Return every line of the records that includes the string "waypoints".

****************

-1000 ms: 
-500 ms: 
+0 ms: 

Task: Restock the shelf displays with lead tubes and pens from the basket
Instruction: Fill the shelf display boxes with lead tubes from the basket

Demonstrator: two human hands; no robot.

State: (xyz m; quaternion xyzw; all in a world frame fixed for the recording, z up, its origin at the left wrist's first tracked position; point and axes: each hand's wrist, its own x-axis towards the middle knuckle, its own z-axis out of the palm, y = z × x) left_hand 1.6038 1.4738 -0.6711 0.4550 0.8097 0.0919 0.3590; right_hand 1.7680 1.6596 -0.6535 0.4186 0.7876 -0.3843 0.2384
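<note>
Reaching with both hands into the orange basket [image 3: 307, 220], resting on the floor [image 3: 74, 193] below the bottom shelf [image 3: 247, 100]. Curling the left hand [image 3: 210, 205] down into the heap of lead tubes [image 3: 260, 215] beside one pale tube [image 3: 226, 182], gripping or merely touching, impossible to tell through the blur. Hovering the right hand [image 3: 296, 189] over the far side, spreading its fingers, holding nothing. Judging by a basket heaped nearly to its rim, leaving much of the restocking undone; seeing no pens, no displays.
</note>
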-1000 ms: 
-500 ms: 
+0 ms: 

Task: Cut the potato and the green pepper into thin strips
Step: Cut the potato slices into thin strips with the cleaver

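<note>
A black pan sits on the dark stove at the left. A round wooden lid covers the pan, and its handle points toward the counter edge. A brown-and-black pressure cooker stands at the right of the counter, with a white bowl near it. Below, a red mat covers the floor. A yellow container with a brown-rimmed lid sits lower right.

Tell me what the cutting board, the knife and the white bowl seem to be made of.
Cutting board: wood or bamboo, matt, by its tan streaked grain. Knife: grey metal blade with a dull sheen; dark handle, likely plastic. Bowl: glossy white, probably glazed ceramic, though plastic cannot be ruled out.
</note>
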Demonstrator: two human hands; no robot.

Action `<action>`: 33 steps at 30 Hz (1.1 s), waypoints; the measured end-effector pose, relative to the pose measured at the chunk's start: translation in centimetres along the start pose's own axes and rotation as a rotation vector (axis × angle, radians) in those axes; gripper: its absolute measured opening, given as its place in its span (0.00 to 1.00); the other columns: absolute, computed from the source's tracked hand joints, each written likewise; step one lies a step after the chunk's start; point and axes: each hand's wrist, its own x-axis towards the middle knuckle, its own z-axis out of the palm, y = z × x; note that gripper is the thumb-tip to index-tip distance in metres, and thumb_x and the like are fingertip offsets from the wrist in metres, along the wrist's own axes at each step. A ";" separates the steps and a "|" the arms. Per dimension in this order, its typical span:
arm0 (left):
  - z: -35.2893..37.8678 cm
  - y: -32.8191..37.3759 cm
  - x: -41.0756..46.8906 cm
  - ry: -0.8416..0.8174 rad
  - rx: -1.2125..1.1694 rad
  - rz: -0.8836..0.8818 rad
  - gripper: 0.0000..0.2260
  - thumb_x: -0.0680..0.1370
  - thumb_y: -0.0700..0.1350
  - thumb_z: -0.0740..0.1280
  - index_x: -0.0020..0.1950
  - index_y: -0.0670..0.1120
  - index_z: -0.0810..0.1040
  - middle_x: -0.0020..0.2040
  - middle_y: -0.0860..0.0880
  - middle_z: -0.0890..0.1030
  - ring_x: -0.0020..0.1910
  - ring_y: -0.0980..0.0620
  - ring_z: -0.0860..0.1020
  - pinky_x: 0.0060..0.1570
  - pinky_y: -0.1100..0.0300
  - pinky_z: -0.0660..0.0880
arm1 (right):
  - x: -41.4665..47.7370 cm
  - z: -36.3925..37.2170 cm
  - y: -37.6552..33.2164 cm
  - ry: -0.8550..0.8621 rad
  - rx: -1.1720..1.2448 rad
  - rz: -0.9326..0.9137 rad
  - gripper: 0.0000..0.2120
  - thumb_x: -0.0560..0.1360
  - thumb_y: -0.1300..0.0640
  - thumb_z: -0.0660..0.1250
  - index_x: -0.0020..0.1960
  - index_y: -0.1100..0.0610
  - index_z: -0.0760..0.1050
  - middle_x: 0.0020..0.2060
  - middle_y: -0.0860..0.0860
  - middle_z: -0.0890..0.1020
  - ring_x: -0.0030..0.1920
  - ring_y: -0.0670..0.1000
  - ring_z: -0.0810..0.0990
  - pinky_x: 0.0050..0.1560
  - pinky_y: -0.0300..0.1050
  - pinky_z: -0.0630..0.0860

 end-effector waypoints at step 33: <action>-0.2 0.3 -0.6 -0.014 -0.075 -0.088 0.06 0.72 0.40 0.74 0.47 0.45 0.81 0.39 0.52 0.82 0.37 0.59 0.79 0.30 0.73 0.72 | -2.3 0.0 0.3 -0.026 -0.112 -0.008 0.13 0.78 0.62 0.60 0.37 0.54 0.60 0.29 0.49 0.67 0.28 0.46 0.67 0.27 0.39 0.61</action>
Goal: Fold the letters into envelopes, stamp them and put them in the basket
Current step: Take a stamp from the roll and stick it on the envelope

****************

**THE COMPLETED TASK**:
Action `<action>`: 33 steps at 30 Hz (1.1 s), waypoints; the measured end-effector pose, relative to the pose measured at the chunk's start: translation in centimetres along the start pose's own axes and rotation as a rotation vector (axis × angle, radians) in those axes; gripper: its absolute measured opening, given as its place in its span (0.00 to 1.00); the other columns: absolute, computed from the source's tracked hand joints, each written likewise; step one lies a step after the chunk's start; point and axes: each hand's wrist, its own x-axis towards the middle knuckle, its own z-axis out of the palm, y = z × x; note that gripper is the thumb-tip to index-tip distance in metres, and thumb_x and the like are fingertip offsets from the wrist in metres, along the wrist's own axes at each step. A ";" separates the steps and a "|" the arms. Per dimension in this order, its typical span:
 end-effector waypoints at step 33: <action>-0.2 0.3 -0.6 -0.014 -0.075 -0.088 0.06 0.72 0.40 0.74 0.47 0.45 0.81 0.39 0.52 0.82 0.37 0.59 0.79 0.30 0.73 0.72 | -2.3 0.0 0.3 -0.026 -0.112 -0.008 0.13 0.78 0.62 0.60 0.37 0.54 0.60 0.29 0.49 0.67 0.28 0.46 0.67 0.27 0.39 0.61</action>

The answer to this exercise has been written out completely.